It was tempting, to say the least. I stood up.

His expression turned to one of satisfaction; he’d managed to push another person away, leaving him free to get on with his plan to demolish himself.

‘Okay!’ I clapped my hands as if I was about to start a clear-up of the area. ‘We’ve a lot to do if we’re going to make this happen. Your apartment is out of bounds now, I assume, so you can stay with me. I need to go home and change, I need to get to the office to pick up some things and I need to get to a shop – I’ll explain what for later. First, I have to get my car. Are you coming?’

He looked at me in surprise, at my not leaving him in the way he thought I would, then he grabbed his coat and followed me.

Once we were in the taxi my phone beeped.

‘That’s the third one in a row. You never check your messages. Not very encouraging for me for when I’m hanging off a bridge somewhere looking for a pep talk.’

‘They’re not messages, they’re voicemails.’

‘How do you know?’

I knew because it was eight a.m. And there was only one thing that happened as soon as it hit eight a.m.

‘I just know.’

He studied me. ‘You said no secrets, remember?’

I thought about it and out of guilt for having read his ‘proposal’, which was currently in my pocket, handed him my phone.

He dialled and listened to the messages.
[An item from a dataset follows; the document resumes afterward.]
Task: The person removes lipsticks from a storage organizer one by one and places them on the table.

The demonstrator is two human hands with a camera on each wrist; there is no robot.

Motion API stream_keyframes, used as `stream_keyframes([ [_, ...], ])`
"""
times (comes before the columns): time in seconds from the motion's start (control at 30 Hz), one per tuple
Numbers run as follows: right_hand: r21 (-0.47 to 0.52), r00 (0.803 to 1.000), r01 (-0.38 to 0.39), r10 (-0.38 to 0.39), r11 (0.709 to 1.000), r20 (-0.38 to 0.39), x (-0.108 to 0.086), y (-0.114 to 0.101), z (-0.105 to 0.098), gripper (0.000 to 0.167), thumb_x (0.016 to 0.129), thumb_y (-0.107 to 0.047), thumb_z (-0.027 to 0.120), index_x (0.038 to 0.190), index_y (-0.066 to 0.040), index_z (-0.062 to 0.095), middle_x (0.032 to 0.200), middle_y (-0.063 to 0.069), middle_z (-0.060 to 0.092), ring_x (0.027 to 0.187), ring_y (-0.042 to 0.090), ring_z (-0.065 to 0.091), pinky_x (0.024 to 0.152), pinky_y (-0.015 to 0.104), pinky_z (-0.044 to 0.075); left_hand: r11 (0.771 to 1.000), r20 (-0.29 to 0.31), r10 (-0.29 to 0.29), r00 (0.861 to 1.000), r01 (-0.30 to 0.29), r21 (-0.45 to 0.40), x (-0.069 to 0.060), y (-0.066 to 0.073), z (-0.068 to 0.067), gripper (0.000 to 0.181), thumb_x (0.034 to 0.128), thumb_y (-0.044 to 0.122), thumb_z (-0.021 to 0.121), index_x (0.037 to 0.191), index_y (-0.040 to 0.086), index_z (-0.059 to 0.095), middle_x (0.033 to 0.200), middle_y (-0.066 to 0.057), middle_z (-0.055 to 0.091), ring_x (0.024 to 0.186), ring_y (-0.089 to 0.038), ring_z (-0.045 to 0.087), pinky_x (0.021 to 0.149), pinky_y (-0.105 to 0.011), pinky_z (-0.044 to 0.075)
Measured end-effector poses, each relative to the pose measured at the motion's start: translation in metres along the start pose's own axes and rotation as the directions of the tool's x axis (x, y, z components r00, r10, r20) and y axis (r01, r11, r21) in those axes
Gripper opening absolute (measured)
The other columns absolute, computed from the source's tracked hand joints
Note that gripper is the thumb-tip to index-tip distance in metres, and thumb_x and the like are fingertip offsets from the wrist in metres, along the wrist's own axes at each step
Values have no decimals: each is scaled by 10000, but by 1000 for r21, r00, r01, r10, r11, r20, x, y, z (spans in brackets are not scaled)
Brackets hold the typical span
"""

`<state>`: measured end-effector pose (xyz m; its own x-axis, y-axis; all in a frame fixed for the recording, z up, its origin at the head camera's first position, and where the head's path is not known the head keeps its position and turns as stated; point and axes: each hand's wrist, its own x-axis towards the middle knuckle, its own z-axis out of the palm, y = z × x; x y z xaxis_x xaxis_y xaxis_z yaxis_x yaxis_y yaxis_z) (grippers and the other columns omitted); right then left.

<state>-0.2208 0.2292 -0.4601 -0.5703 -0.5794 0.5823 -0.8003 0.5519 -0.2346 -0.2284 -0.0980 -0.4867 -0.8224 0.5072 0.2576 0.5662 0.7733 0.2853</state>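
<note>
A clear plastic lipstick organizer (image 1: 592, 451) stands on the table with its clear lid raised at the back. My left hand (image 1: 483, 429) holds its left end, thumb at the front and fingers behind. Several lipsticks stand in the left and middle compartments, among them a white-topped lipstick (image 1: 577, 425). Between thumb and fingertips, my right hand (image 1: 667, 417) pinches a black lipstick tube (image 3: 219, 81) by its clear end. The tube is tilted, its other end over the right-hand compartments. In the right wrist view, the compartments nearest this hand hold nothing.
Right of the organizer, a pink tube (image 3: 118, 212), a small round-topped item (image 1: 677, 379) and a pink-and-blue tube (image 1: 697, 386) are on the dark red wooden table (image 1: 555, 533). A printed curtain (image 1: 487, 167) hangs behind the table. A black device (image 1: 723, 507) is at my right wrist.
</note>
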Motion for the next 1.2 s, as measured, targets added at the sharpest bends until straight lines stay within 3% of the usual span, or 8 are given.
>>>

Ten minutes later he handed the phone back to me.

I looked at him for a reaction.

‘That was your husband. But I think you already know that. He said he’s keeping the goldfish and he’s getting his solicitors to draw up paperwork to ensure you’re legally never allowed to own a fish again. He thinks he might be able to prevent you entering a pet shop too. He’s not sure about winning at funfairs but he’ll personally be there to beat you and make sure you don’t win.’

‘Is that it?’

‘In the second message he called you a bitch twenty-five times. I didn’t count. He did. He said it was twenty-five times. He said you were a bitch multiplied by twenty-five. Then he said it twenty-five times.’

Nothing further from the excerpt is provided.